Afterwards, I try to train my classifier and then run it against the test data that I extract from feature_set

train_set, test_set = feature_set[len(train)/2:], feature_set[:len(train)/2]
print "Num in train_set: %d" % len(train_set)
print "Num in test_set: %d" % len(test_set)
classifier = nltk.NaiveBayesClassifier.train(train_set) # <=== classified declared on train_set
print classifier.show_most_informative_features(5)
print "=== Classifying a site ==="
print classifier.classify(getSiteContent(""))
print "Non-working sites: %d" % errors
print "Classifier accuracy: %d" % nltk.classify.accuracy(classifier, test_set)

This is pretty much exactly how the tutorial on the NLTK documentation website does it. However, the results are the following (given a set of 100 websites):

$ python
Num in train_set: 23
Num in test_set: 50
Most Informative Features
            count(Pizza) = None           Arts & : Techno =      1.0 : 1.0
=== Classifying a site ===
Technology & Computing
Non-working sites: 27
Classifier accuracy: 0

Now, there are obviously a few problems with this:

  1. The word tokens contain unicode characters such as \u05e2\u05d1\u05e8\u05d9, as it seems that the regex for removing them only works if they are standalone. This is a minor problem.

  2. A bigger problem is that even when I print the feature_set, the word tokens are displayed as u'count(...)' = # as opposed to 'count(...)' = #. I think this may be a bigger issue and part of why my classifier is failing.

  3. The classifier is, obviously, failing catastrophically as some point. The accuracy is listed as 0 even if I feed my entire dataset into the classifier, which seems extremely unlikely.

  4. The Most Informative Features function says that count(Pizza) = None. The code where I declare defaultdict(int), however, requires that every entry be associated with the number of appearances in the text.

I am at quite a loss as to why this happens. As far as I can tell, my data is structured identically to the data that the NLTK documentation uses in its tutorial on the website I linked at the top of this question.
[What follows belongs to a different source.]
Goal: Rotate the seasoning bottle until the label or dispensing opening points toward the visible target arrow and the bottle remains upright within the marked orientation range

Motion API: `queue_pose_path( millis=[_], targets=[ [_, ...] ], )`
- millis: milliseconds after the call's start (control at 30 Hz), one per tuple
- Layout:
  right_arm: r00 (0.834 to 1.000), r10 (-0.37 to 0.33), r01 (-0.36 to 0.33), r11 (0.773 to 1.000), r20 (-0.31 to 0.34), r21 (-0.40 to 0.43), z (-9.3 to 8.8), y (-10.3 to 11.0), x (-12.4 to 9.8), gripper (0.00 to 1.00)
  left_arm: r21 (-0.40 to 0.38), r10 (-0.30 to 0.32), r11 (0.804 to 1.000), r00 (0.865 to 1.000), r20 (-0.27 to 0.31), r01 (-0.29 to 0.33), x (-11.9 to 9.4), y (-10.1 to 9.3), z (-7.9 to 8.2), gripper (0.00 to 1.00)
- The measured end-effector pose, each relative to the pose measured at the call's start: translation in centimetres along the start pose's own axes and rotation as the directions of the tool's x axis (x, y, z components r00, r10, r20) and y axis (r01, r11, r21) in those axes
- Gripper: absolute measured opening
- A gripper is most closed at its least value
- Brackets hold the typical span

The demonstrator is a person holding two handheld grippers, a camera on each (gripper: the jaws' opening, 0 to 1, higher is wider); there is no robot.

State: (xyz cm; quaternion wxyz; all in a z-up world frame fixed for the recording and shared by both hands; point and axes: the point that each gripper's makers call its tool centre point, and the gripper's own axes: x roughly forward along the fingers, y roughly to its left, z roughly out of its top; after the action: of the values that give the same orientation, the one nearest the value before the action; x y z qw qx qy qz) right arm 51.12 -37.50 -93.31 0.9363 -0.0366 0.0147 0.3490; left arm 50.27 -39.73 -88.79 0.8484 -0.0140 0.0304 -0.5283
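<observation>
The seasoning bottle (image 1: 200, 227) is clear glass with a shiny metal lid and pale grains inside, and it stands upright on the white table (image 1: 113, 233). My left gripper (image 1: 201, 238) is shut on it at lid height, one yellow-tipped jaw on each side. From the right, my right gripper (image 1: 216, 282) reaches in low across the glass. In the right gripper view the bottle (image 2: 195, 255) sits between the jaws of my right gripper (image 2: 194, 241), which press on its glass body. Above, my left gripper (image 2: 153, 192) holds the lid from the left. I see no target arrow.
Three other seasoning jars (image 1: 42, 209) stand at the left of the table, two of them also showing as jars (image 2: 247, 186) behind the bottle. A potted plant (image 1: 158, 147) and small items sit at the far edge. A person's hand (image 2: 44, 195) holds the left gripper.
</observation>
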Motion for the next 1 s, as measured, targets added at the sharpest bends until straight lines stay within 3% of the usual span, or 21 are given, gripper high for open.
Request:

If anyone who has worked with NLTK has seen this behaviour before, I would greatly appreciate any tips as to what I could be doing wrong.


There are probably many errors here, but the first and most obvious one stands out here:

The accuracy is listed as 0 even if I feed my entire dataset into the classifier

It's not listed as 0.0? It sounds like something in there that ought to be a float is an int. I suspect you're doing division at some point for a normalization, and the int/int isn't getting converted into float.

While building your count table, add 1.0 for each count, not 1. That will fix the source of the problem, and the corrections will trickle-down.

If it seems strange to count documents with floats, think of each count as a measurement in the scientific sense of the word rather than a representation of a discrete document.